MySQL has a built-in query cache that stores the results of frequently used queries. This cache acts as a shortcut, allowing the database to retrieve results instantly from the cache instead of re-executing the entire query.

Query caching can significantly improve performance for repetitive queries, but it requires careful management as cached results might become outdated if the underlying data changes.

Denormalization: A Calculated Trade-Off

Denormalization is a technique for strategically introducing controlled redundancy in your database schema. It might sound counterintuitive, but it can improve query performance. Denormalization involves duplicating certain data points across multiple tables to avoid complex joins.

While this approach can make queries faster, it comes at the cost of slightly more complex data updates (as you need to update the duplicated data in multiple places). Denormalization should be considered cautiously, weighing the performance benefits against the potential drawbacks for data integrity.

Upgrading Hardware

While optimizing your queries is essential, the underlying hardware also affects performance. Upgrading your database server’s RAM, storage, and CPU can significantly boost performance, especially for large datasets or complex queries.

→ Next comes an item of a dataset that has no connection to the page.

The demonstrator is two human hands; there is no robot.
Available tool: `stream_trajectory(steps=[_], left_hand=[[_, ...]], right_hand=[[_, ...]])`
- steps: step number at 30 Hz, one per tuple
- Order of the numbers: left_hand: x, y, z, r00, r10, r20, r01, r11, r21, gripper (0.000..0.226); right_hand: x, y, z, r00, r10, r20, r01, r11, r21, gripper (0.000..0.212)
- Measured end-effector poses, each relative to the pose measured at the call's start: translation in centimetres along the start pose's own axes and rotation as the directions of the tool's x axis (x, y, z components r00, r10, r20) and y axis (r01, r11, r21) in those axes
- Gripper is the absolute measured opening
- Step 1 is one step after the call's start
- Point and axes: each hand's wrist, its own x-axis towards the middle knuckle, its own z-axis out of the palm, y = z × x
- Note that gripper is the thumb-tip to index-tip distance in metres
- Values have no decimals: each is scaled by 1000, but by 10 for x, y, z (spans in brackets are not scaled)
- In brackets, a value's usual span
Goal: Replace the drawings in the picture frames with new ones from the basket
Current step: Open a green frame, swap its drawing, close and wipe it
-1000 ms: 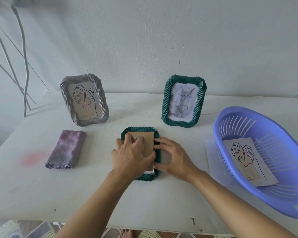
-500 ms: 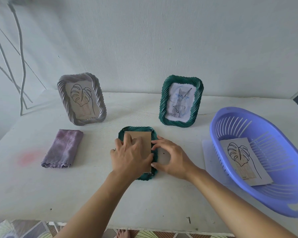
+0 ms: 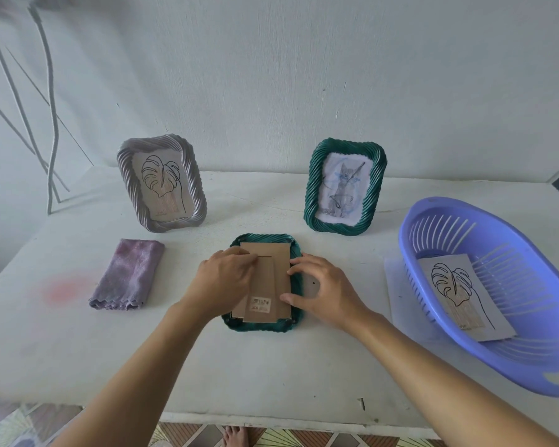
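Observation:
A green picture frame (image 3: pixel 261 326) lies face down at the middle of the white table, its brown cardboard back (image 3: pixel 273 272) facing up with a barcode label near me. My left hand (image 3: pixel 223 282) rests on the back's left side, fingertips by a slot. My right hand (image 3: pixel 323 293) arches over the frame's right rim, fingertips and thumb touching the back's right edge. Behind stand a grey frame (image 3: pixel 127 179) with a leaf drawing and a green frame (image 3: pixel 313 188) with a cat drawing. The purple basket (image 3: pixel 530 362) at right holds a leaf drawing (image 3: pixel 462 295).
A folded purple cloth (image 3: pixel 126 275) lies left of the flat frame. A white sheet (image 3: pixel 396 285) pokes out from under the basket. White cables (image 3: pixel 50 133) hang at the far left. The table's front edge (image 3: pixel 271 424) is near me, the wall right behind the frames.
My left hand has slid to the left off the cardboard back, uncovering its middle and the barcode label. My right hand stays at the frame's right edge.

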Motion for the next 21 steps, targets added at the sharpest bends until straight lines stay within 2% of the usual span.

However, it’s important to remember that optimizing your queries is often the most cost-effective way to achieve better performance. Start by optimizing your queries, and then consider hardware upgrades as a complementary strategy if needed.

Conclusion

Mastering advanced SQL query techniques is an ongoing journey. By understanding subqueries, complex joins, and strategic indexing, you’ve unlocked powerful tools for solving real-world data challenges.

This article provided a foundation for tackling complex SQL queries, but there’s always more to explore! Continue experimenting, referencing the MySQL documentation, and seeking examples to refine your skills.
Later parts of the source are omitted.